If you have been predominantly learning through a skills-based approach, then increase your ‘learning in context’ or use of everyday English. Many skills-based approaches focus on the sentence. So it is very important to apply your understanding of grammar rules in extended language, such as stories, newspaper articles, and films. Read and listen to extended language, and then look closely at the English used. Apply your analytic skills. How were the rules of grammar used in real English? How did the grammar affect meaning? What does this mean for your own speaking and writing? Don’t be frightened of trying and making mistakes. It’s can be a very useful way to learn.

2.      What can you do in English and what do you need to improve?

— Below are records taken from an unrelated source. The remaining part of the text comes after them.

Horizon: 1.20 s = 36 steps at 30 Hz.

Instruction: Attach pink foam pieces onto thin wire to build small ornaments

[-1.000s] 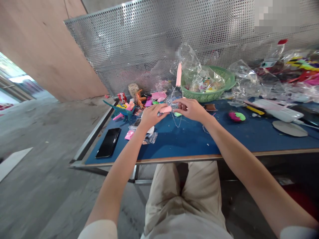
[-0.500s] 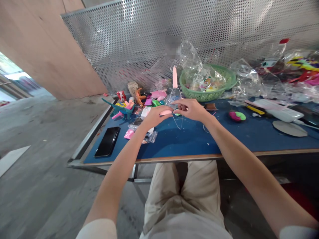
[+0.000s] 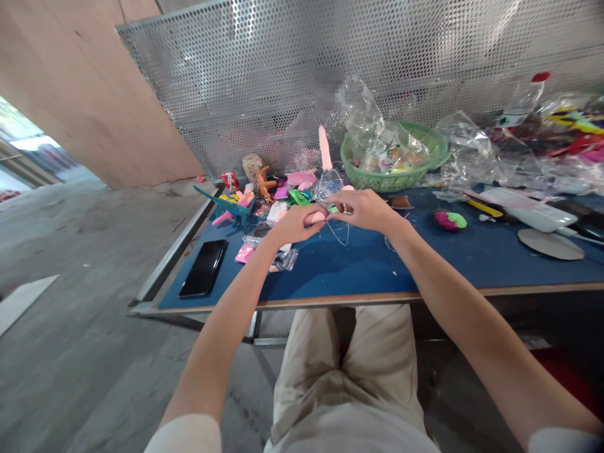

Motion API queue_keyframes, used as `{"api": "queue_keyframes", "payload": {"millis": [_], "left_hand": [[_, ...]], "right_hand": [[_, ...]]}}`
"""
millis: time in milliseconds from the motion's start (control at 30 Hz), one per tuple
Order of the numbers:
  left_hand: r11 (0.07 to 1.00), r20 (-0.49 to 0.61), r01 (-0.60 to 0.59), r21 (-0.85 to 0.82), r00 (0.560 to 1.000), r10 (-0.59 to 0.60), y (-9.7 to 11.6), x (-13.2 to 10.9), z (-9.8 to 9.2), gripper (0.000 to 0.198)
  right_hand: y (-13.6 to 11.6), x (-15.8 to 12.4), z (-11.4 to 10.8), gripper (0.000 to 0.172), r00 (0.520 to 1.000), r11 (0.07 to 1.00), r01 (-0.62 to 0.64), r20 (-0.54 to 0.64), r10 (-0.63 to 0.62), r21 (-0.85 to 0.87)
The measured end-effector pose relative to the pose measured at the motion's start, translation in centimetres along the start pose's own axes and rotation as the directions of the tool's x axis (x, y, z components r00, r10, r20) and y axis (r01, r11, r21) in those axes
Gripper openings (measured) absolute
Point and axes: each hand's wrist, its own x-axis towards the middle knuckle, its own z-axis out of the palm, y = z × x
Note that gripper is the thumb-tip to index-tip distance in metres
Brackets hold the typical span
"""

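My left hand (image 3: pixel 302 223) is closed around a soft pink clay-like lump (image 3: pixel 316 218), which shows between thumb and fingers. Close against it, my right hand (image 3: pixel 356 209) is closed, its thumb and fingertips together by the lump's right end; what they pinch is hidden. A thin wire loop (image 3: pixel 340 236) hangs below the fingertips. Behind the hands rises a long pink clay-like piece (image 3: pixel 325 150), tilted slightly left, with thin wire running down from its lower end. It seems joined to the wire at my hands, though the link is partly hidden.
On the blue table (image 3: pixel 349 277) lie a black phone (image 3: pixel 204 268), small plastic packets (image 3: pixel 278 258), a teal dinosaur figure (image 3: pixel 236 209) and a magenta-and-green lump (image 3: pixel 450 220). A green basket (image 3: pixel 391 182) holds clear wrapping. Farther right are a yellow cutter (image 3: pixel 484 209) and a bottle (image 3: pixel 519 113).
The long pink piece has swung a little left and now leans. The lump in my left hand looks turned and rounder. My right hand has shifted slightly, its fingers drawn closer together.
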Motion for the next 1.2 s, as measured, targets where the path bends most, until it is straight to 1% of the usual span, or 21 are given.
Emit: {"api": "queue_keyframes", "payload": {"millis": [133, 233, 333, 400, 467, 533, 600, 667, 733, 833, 900, 967, 1033, 1100, 1133, 1200], "left_hand": [[0.996, 0.02, -0.006, 0.086, 1.0, 0.004, -0.4, 0.0, 0.2, 0.019], [0.997, 0.013, -0.016, 0.082, 1.0, 0.015, -0.4, 0.1, 0.3, 0.021], [1.0, -0.024, -0.01, 0.015, 1.0, 0.011, -0.3, 0.0, 0.2, 0.026], [0.999, -0.082, 0.013, -0.046, 0.997, -0.017, -0.4, 0.0, 0.2, 0.029], [0.991, -0.151, 0.045, -0.124, 0.986, -0.064, -0.8, -0.2, 0.2, 0.037], [0.978, -0.197, 0.087, -0.19, 0.972, -0.124, -1.5, -0.3, 0.3, 0.05], [0.972, -0.221, 0.124, -0.2, 0.961, -0.168, -2.4, -0.4, 0.3, 0.056], [0.979, -0.26, 0.13, -0.155, 0.951, -0.168, -3.2, -0.4, 0.4, 0.053], [0.99, -0.298, 0.111, -0.087, 0.945, -0.132, -3.7, -0.5, 0.3, 0.044], [0.996, -0.336, 0.089, -0.001, 0.938, -0.084, -3.8, -0.5, 0.0, 0.029], [0.995, -0.348, 0.096, 0.0, 0.933, -0.09, -3.5, -0.5, -0.1, 0.025], [0.991, -0.345, 0.112, -0.067, 0.93, -0.129, -3.0, -0.5, -0.3, 0.026], [0.97, -0.321, 0.134, -0.203, 0.927, -0.196, -2.6, -0.5, -0.4, 0.038], [0.914, -0.275, 0.176, -0.364, 0.918, -0.287, -2.3, -0.5, -0.5, 0.052], [0.875, -0.245, 0.205, -0.438, 0.91, -0.336, -2.2, -0.4, -0.5, 0.055], [0.792, -0.182, 0.259, -0.553, 0.89, -0.418, -2.1, -0.3, -0.4, 0.055]], "right_hand": [[-0.4, 0.1, -0.4, 0.028, 0.999, 0.998, 0.022, 0.033, -0.02, -0.058], [-0.4, 0.1, -0.4, 0.028, 0.999, 0.998, 0.018, 0.034, -0.015, -0.062], [-0.2, 0.0, -0.4, 0.03, 1.0, 1.0, -0.006, 0.012, 0.006, -0.024], [0.2, 0.0, -0.4, 0.032, 0.999, 0.999, -0.031, -0.015, 0.032, 0.025], [0.6, 0.0, -0.3, 0.035, 0.997, 0.995, -0.058, -0.047, 0.063, 0.087], [1.0, 0.0, -0.3, 0.038, 0.992, 0.985, -0.085, -0.08, 0.098, 0.153], [1.5, 0.0, -0.3, 0.04, 0.985, 0.972, -0.112, -0.106, 0.136, 0.206], [1.8, 0.0, -0.2, 0.042, 0.978, 0.962, -0.137, -0.119, 0.169, 0.236], [2.0, -0.1, -0.1, 0.043, 0.974, 0.957, -0.154, -0.123, 0.188, 0.245], [2.0, -0.1, 0.0, 0.043, 0.975, 0.958, -0.153, -0.122, 0.187, 0.242], [1.9, -0.1, -0.1, 0.043, 0.978, 0.96, -0.141, -0.12, 0.173, 0.241], [1.8, -0.1, -0.1, 0.042, 0.98, 0.962, -0.131, -0.116, 0.163, 0.242], [1.8, -0.1, -0.2, 0.042, 0.981, 0.962, -0.122, -0.117, 0.155, 0.244], [1.8, -0.1, -0.1, 0.042, 0.981, 0.963, -0.116, -0.125, 0.149, 0.242], [1.9, -0.1, -0.1, 0.042, 0.98, 0.964, -0.114, -0.134, 0.149, 0.239], [2.0, -0.1, 0.0, 0.041, 0.975, 0.966, -0.118, -0.157, 0.156, 0.231]]}}
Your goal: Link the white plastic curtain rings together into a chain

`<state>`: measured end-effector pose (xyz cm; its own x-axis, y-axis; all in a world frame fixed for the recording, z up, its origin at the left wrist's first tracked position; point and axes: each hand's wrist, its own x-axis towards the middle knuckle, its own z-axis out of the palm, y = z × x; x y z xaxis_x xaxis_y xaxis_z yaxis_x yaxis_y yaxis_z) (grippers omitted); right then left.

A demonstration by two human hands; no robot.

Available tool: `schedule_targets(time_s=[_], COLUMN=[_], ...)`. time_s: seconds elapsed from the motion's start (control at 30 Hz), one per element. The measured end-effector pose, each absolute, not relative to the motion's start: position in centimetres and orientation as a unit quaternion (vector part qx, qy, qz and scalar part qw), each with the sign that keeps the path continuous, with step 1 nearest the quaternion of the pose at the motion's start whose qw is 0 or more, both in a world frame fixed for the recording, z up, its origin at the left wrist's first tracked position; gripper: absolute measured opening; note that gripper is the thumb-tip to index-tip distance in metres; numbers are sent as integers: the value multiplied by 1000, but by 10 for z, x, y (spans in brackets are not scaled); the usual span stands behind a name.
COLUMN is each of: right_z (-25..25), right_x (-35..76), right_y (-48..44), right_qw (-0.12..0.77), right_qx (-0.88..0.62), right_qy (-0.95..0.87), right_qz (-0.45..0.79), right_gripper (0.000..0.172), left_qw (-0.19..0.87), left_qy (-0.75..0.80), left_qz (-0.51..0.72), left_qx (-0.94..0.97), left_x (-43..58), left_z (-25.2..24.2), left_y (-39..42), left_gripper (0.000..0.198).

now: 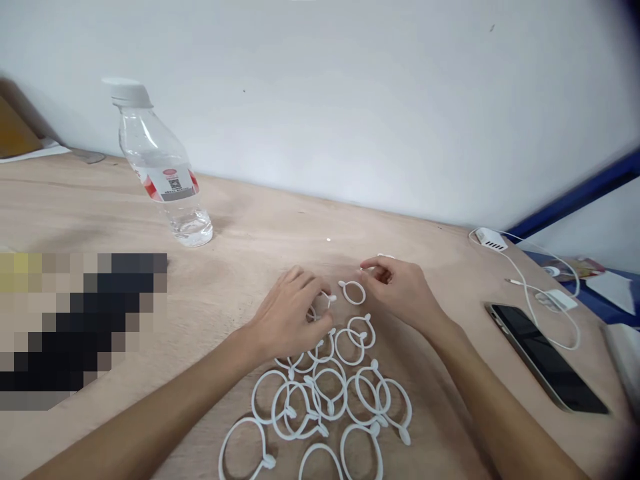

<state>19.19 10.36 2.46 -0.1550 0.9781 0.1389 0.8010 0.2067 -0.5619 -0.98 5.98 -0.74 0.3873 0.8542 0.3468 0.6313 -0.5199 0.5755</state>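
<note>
Many thin white rings, each with a small flat knob, lie spread and overlapping in front of me, such as this white ring [354, 293] between my hands. My left hand [293, 317] rests low over the far left of the group. Its thumb and fingers are apart, curved around a white ring [325, 300] that they partly hide. To the right, my right hand [400, 283] has its thumb and forefinger brought together. What they pinch, if anything, cannot be made out. A bit of white shows behind its knuckles.
The wooden table [265, 227] meets a pale wall. A water bottle [165, 173] with a white cap stands at the back left. At the right lie a phone [545, 357] and a white cable with a charger [557, 300]. A blurred block covers the left edge.
</note>
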Motion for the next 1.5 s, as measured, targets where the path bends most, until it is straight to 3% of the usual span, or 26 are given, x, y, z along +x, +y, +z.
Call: schedule_targets(time_s=[0.13,0.3,0.53,0.7,0.8,0.97,1.03,1.2,1.5], right_z=[20,11,4,10,12,8,7,9,11], right_x=[199,191,189,187,193,199,195,172,148], right_y=[107,105,104,101,105,109,107,89,68], right_qw=[110,97,172,224,245,151,193,332,330], right_qx=[-644,-634,-594,-521,-590,-618,-589,-457,-389], right_qy=[-749,-762,-779,-792,-756,-764,-777,-792,-783], right_qz=[108,90,107,226,145,105,111,231,356], right_gripper=[18,19,22,25,28,23,23,15,15], left_qw=[171,184,204,209,213,216,217,232,360], left_qy=[444,456,470,497,503,502,502,497,434], left_qz=[346,358,354,350,349,350,350,369,408], left_qx=[809,794,783,766,762,761,761,751,718], left_x=[-10,-12,-11,-12,-12,-12,-12,-13,-15], left_z=[-7,-12,-12,-10,-10,-10,-9,-7,-5], left_y=[59,63,64,65,66,66,66,65,63], left_gripper=[31,19,16,20,20,20,23,44,42])
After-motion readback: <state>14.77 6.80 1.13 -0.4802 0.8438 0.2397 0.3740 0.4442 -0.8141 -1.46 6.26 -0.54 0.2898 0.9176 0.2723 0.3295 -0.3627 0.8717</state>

Different approaches to grammar can suit different stages of learning. Beginners often start with a ‘language in context’ approach. To help them learn the grammar, teachers often give them examples of sentences that they could use. However, once beginners start getting serious and want to develop to an intermediate level of language, they need structured skills-based practise as well as lots of examples of real English in context. By the time students reach an advanced level and are quite proficient in English use, they may still need grammar instruction on specific points of grammar as they use and improve their English in real-life.

You can see that at different stages of learning, you might need a different balance of approaches: a bit more of one and a bit less of the other. Look carefully at your stage of English development. Consider what you need to learn. Are you at an advanced stage with a good grasp of English grammar? If so, you may just need to check specific points of grammar in books, on videos or in online forums. Are you at an intermediate stage, able to generally express yourself, but consistently making errors and having some difficulty expressing complex ideas? If so, you may need to incorporate both approaches more equally.

3.      Which services are available to you?

Finally, you need to look at what you can do on your own through reading, writing and using freely available resources. Also consider where you may benefit from expert guidance. Expert guidance can ease the load and help you to make progress in good time. Such expert guidance can come in the form of a tutor, course or program. An expert can structure your learning so that you learn English grammar step by step and gain knowledge efficiently and effectively. See my blogs on selecting the Best Teachers and the Best courses for extra help in getting the best expert guidance you can.

By matching the right balance of approaches with (i) your stage of English development, (ii) your style of learning and (iii) the available services, you will find the best way for you to learn grammar.